Ricardo Fernando Luis, líder de produção da Alfa, contou que passou 25 dias analisando o projeto, que era bastante extenso. “O Carlos Eduardo trouxe toda a parte mecânica do projeto para fazer orçamento, a gente analisou item por item, levantamos os custos, prazo e começamos a desenvolver. Como eu tive que analisar todos os itens, tenho conhecimento de 100% das peças e sei aonde aplicá-las”, narrou o funcionário.
Prazo de entrega
Emiliano Rasztocky declarou que a parte do Brasil está praticamente pronta. “Na Argentina vamos fazer o que chamamos de fundação, que é a plataforma de cimento onde será colocada a antena em cima. Esse processo terá a duração de aproximadamente seis meses, ou seja, será terminado perto do início do ano que vem. Aí teremos de esperar passar o inverno, pois a 5 mil metros de altitude é impossível de se trabalhar. Em agosto, com a fundação concluída, virão pessoas da Alemanha, que contarão com a nossa colaboração para instalar a antena, em um trabalho que levará aproximadamente de quatro a seis meses. Quando a empresa que fabricou a antena terminar de instalá-la, começará o trabalho nosso e de outros engenheiros de integrar as nossas equipes, assim como outras equipes, em um processo que durará mais seis meses ou até um ano de testes, até que tenham condições de iniciarem a parte científica”, minuciou o engenheiro.
Conquista pessoal
Para o engenheiro Carlos Eduardo Fermino, é um privilégio participar de um projeto científico único no mundo, que vai trazer conhecimento para a sociedade. “Em Araraquara tem poucas pessoas envolvidas, então eu posso dizer que é uma honra participar e trazer tecnologia. Além do mais, a equipe, tanto na Argentina quanto no Brasil, os professores, quem está envolvido, são pessoas muito inteligentes. Mesmo com a equipe reduzida, por conta de limite de verba do Estado, a gente está conseguindo fazer um trabalho muito bom, muito por conta da Alfa. Eles pensaram na tecnologia que iriam acessar, pensaram além do dinheiro e estamos aprendendo todos juntos”, confessou Fermino.

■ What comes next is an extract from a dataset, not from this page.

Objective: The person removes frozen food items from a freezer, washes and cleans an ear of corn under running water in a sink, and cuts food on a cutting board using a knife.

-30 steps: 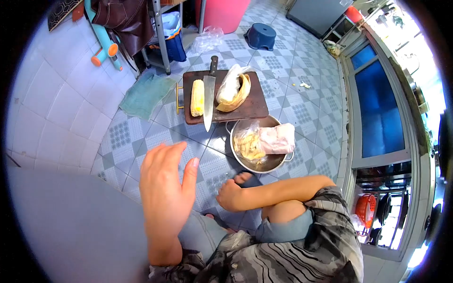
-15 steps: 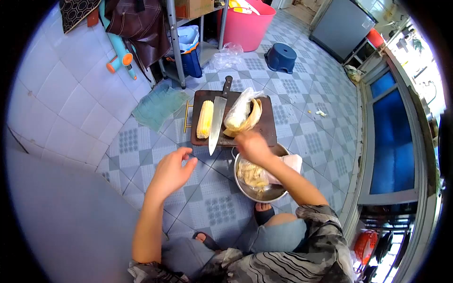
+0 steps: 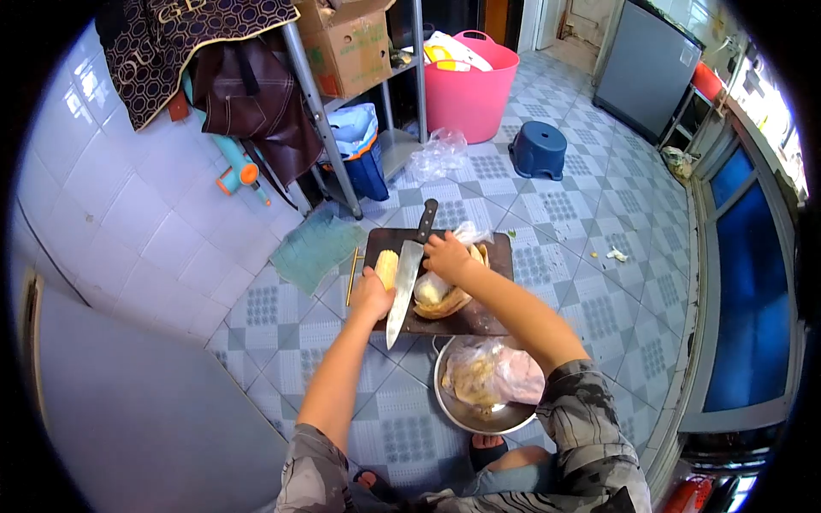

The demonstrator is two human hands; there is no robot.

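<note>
A dark cutting board carries a chef's knife with a black handle, its blade pointing towards me. Left of the blade lies a peeled corn cob, and the fingers of my left hand are closed around its near end. My right hand reaches over the board with loosely bent fingers beside the heel of the knife. Whether its fingertips touch the knife cannot be made out. Partly under that hand is a clear plastic bag with pale contents, lying against yellowish husks.
A metal bowl with plastic-wrapped food stands on the floor near my feet. Farther off are a blue stool, a pink tub and a metal shelf. A green cloth lies left of the board.
My left hand has moved forward onto the corn cob. My right hand has moved from above the bowl towards the knife. The camera view has tilted up.
</note>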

Emiliano destacou que o projeto o possibilita se relacionar com cientistas e engenheiros de outros países, de outras instituições muito importantes, que escreveram livros que já leu anteriormente. “Isso é uma coisa muito surpreendente e eu não esperava. É também surpreendente saber que é um caso único, que nos motiva a estar sempre fazendo o nosso melhor e entrando de cabeça. E são poucas pessoas que estão por trás desse projeto e não é um produto comparável, não é um motor que se pode comprar. É um projeto único e vamos aprendendo”, discursou Rasztocky.
O engenheiro argentino também mencionou as pessoas da Alfa, que fizeram tudo se tornar realidade. “É um projeto super complexo e eles ficaram ao nosso lado o tempo todo, cuidando para ajudar em tudo o que precisamos. Isso não é pouco. Eu tenho muita experiência em indústrias e empresas metalúrgicas e, por ser um projeto único, tenho muita responsabilidade de poder participar, e aqui percebo que todos sentem o mesmo. Isso é muito importante. Eles são proprietários de uma parte do projeto”, finalizou Emiliano.